Beijing — La política del hijo único en China, uno de los programas de control de población más severos del mundo, obligó a millones de mujeres a abortar, promovió esterilizaciones masivas y, en muchos casos, llevó a familias a vender o incluso asesinar a hijas recién nacidas, al preferir tener un hijo varón.
Ahora, varios expertos se preguntan si la medida fue realmente necesaria. China registró el año pasado su tasa de natalidad más baja en la historia y su población lleva cuatro años consecutivos disminuyendo, según cifras oficiales. Alarmadas por el envejecimiento poblacional y la reducción de la fuerza laboral, las autoridades eliminaron la política en 2015.
“Es difícil escapar al hecho de que China demográficamente se disparó en el pie”, afirmó Mei Fong, autora del libro de 2016 “One Child: La historia del experimento más radical de China”.
En 1980, el gobierno veía el crecimiento descontrolado de su población —entonces de unos 1,000 millones de habitantes— como una amenaza para el progreso económico y la seguridad alimentaria. Como muchos países en desarrollo de la época, China temía que la expansión demográfica sobrepasara sus recursos.
Ya en la década de 1970, las autoridades habían empezado a promover tener menos hijos, y la natalidad disminuyó gradualmente. Sin embargo, no está claro qué parte de esa caída se debió a la política del hijo único y cuál al cambio social y económico que transformó al país durante las últimas cuatro décadas.

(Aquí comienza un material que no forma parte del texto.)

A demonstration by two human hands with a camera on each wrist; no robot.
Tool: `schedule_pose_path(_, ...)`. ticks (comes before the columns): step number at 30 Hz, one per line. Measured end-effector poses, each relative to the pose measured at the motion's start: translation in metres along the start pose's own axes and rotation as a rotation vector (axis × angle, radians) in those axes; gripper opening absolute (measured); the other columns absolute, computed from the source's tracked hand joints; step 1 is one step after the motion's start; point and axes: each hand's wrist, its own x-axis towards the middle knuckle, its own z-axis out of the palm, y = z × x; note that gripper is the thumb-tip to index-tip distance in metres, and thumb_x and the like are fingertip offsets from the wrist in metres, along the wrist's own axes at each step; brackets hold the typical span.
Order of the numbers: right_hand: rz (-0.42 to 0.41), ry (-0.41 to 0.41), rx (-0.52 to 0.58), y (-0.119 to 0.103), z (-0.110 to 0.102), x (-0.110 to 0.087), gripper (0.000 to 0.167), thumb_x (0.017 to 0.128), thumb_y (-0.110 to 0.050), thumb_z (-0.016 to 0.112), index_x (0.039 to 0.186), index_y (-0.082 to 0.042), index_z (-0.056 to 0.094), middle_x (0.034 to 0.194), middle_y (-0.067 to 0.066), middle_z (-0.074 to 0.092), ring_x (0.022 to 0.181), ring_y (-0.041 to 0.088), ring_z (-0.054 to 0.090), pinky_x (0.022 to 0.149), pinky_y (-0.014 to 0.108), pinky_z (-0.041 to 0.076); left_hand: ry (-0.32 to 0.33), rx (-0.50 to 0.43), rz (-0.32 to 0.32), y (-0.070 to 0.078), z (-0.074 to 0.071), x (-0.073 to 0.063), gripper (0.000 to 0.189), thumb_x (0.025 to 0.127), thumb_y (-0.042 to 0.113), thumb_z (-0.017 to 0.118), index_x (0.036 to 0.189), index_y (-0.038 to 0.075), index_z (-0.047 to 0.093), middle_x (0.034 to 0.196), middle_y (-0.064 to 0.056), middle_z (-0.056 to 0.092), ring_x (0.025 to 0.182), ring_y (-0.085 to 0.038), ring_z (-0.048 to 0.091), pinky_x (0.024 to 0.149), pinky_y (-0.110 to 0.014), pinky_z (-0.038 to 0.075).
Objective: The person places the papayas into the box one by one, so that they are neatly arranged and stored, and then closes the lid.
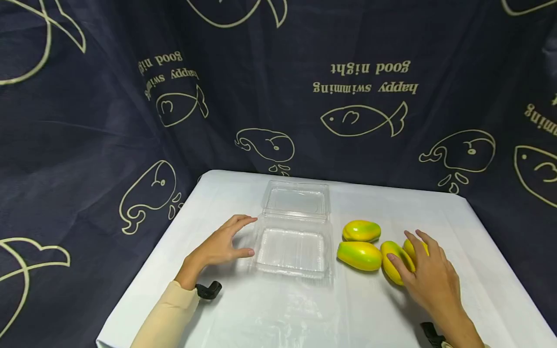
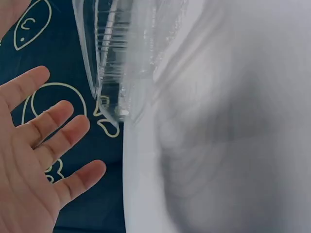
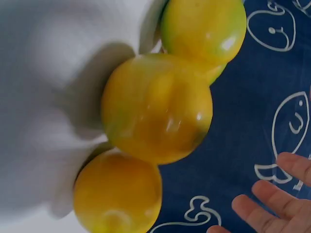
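A clear plastic clamshell box (image 1: pixel 290 251) lies on the white table with its lid (image 1: pixel 297 200) folded back. My left hand (image 1: pixel 222 244) is at the box's left side, fingers and thumb spread and holding nothing. In the left wrist view the fingers (image 2: pixel 63 133) are apart, with the box (image 2: pixel 114 53) beyond them. My right hand (image 1: pixel 432 280) reaches over the rightmost papaya (image 1: pixel 410 249), partly hiding it, its thumb overlapping another yellow-green papaya (image 1: pixel 393 263). The right wrist view shows the fingers (image 3: pixel 267 204) loosely spread, beside papayas (image 3: pixel 156 109).
Two more papayas, one behind (image 1: pixel 361 231) and one in front (image 1: pixel 359 255), lie between the box and my right hand. A dark curtain (image 1: pixel 261 87) with fish drawings hangs behind and beside the table (image 1: pixel 278 314).
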Motion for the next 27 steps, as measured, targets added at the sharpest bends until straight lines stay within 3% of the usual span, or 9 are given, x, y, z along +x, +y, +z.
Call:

Con el tiempo, el gobierno impuso severas multas a quienes desobedecieran y forzó abortos y esterilizaciones. La política duró 35 años. Según el científico Yi Fuxian, de la Universidad de Wisconsin-Madison, el número de esterilizaciones cayó drásticamente de 1.4 millones de mujeres y 180,000 hombres en 2014 a 190,000 mujeres y 2,600 hombres en 2020.
En 2016 se permitió tener dos hijos por pareja y el límite subió a tres en 2021. Sin embargo, revertir la mentalidad social ha sido más difícil que cambiar la ley.
La política también provocó un fuerte desequilibrio de género. Muchos padres preferían tener hijos varones, lo que alteró la proporción entre hombres y mujeres. Las generaciones nacidas bajo la norma fueron llamadas “pequeños emperadores” por recibir toda la atención familiar. Hoy, muchos enfrentan la presión de cuidar a sus padres y abuelos sin hermanos que los ayuden. “Al llegar a los 30 o 40 años, solo hay un hijo para mantener a dos padres y, en algunos casos, hasta cuatro abuelos”, señaló Fong. “El pequeño emperador en algún momento se convierte en esclavo”.
China encara ahora el reto de sostener su economía con una población envejecida y un número decreciente de trabajadores, un problema que podría comprometer los sistemas de pensiones y las finanzas públicas en las próximas décadas.